:: BRIEF ::
Report only the number of lines below in which the string "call" appears.

:: Extracted records ::
■ ■ ■ ■ ■ ■ ■

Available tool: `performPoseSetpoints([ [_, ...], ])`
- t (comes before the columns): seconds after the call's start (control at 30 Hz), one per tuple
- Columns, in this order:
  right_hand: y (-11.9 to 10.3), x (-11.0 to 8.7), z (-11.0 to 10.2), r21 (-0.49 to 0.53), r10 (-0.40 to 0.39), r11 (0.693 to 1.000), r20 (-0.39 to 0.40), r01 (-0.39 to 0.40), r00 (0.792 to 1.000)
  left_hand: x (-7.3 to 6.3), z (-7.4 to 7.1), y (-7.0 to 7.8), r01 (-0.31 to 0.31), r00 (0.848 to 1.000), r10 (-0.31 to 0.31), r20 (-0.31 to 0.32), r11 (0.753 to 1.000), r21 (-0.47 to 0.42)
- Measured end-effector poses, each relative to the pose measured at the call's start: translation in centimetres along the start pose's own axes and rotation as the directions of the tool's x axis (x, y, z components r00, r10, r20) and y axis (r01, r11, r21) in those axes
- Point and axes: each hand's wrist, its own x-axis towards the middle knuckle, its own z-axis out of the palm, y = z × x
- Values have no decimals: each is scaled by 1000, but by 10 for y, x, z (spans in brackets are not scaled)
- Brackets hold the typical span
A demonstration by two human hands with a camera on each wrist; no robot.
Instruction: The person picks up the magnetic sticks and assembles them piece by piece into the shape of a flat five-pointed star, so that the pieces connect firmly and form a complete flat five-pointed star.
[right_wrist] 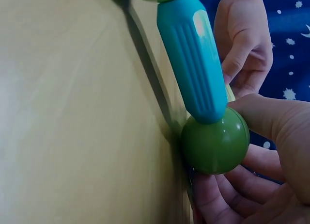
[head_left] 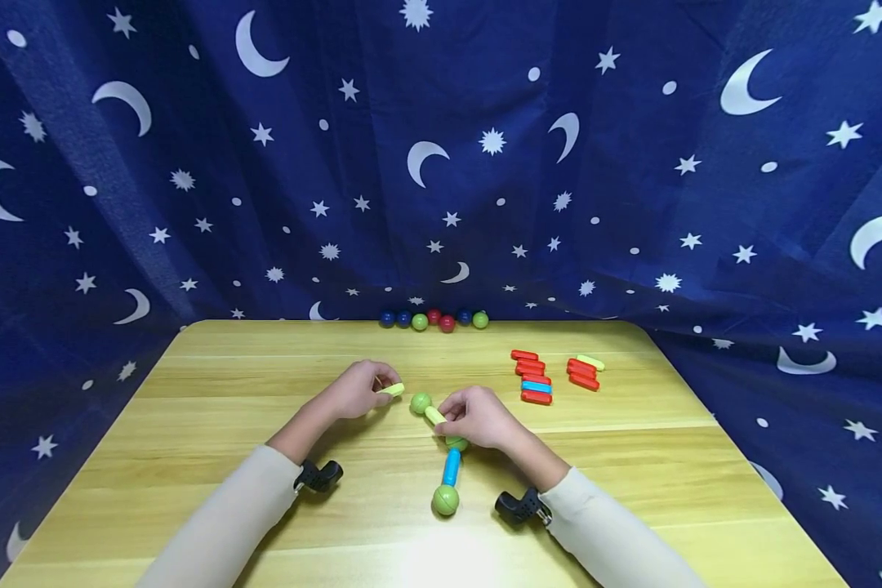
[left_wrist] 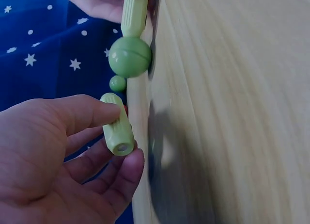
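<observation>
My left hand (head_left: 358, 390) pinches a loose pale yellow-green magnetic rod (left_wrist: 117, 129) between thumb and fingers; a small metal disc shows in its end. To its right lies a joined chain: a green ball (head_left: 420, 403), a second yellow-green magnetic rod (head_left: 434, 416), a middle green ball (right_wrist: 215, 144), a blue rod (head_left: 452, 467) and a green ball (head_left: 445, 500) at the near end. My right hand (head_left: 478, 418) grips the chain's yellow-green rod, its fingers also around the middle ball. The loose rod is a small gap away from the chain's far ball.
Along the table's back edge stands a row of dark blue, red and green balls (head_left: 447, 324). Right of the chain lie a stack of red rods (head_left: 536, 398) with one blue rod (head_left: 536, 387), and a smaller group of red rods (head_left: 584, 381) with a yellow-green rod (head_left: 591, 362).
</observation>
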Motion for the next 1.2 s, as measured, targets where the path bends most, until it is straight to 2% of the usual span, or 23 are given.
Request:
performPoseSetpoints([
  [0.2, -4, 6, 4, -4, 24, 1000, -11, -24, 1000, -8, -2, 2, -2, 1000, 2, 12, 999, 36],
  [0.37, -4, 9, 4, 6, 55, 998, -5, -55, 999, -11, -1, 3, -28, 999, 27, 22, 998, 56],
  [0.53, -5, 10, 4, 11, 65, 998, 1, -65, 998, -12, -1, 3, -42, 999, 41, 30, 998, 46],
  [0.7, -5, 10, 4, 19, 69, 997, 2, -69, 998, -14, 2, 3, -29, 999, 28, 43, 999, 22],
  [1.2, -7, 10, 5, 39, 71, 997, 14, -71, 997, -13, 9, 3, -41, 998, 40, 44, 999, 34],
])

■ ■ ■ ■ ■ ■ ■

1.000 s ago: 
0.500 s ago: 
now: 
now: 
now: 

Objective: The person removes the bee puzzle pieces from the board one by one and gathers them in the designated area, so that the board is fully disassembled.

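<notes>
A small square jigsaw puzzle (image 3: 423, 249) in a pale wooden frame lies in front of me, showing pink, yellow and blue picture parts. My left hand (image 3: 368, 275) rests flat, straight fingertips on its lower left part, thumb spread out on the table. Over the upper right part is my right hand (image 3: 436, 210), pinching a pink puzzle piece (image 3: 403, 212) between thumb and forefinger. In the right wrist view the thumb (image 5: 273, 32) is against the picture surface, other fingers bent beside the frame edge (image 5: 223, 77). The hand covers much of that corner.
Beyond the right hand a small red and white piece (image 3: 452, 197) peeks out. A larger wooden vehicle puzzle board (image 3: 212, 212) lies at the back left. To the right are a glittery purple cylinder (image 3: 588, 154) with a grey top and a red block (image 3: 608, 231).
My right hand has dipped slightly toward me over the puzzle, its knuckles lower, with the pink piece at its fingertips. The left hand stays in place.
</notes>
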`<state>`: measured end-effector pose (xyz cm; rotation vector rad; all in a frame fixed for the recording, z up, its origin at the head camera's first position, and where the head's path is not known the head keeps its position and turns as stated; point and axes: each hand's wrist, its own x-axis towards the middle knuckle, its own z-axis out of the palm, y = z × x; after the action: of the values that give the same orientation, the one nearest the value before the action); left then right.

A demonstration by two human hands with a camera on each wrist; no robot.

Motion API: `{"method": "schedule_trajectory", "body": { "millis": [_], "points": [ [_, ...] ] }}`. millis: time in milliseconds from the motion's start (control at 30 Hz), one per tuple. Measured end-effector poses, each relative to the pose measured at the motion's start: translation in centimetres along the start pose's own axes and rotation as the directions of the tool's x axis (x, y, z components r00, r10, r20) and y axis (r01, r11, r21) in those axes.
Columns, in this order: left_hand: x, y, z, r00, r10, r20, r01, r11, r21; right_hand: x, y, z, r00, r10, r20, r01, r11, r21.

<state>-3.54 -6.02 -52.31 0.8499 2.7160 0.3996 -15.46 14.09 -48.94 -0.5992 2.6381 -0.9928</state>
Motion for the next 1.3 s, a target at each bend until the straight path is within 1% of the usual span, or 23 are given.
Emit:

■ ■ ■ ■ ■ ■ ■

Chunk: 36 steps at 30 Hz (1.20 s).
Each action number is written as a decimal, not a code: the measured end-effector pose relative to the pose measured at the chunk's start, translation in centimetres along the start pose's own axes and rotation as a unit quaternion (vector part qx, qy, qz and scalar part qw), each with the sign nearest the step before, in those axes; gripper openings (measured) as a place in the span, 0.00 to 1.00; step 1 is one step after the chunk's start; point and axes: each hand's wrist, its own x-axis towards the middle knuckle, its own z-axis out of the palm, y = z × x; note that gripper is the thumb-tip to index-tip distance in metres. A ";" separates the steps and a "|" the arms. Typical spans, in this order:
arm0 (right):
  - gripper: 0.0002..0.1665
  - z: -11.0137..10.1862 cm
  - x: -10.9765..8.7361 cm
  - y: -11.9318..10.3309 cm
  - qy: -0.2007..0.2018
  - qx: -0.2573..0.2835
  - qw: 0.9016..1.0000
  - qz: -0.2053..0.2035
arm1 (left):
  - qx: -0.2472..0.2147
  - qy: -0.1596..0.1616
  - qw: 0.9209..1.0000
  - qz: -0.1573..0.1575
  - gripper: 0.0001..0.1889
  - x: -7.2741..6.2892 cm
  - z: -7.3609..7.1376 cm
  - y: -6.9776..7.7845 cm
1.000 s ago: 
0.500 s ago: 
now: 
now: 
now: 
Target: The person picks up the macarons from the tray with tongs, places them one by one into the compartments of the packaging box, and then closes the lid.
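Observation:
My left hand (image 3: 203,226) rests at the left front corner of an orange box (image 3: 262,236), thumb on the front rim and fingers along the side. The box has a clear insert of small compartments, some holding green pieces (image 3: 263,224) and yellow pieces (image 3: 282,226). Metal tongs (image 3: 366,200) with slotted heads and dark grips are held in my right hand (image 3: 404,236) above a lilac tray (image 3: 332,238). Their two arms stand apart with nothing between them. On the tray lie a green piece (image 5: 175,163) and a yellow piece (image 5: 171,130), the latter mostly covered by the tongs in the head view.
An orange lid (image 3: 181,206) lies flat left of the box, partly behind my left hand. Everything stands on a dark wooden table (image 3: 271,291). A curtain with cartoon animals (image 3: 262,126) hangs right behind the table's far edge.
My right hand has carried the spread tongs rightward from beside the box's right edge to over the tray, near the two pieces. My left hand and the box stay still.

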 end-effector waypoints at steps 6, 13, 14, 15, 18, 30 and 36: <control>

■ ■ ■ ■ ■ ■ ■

:: RESULT OF THE TASK ::
2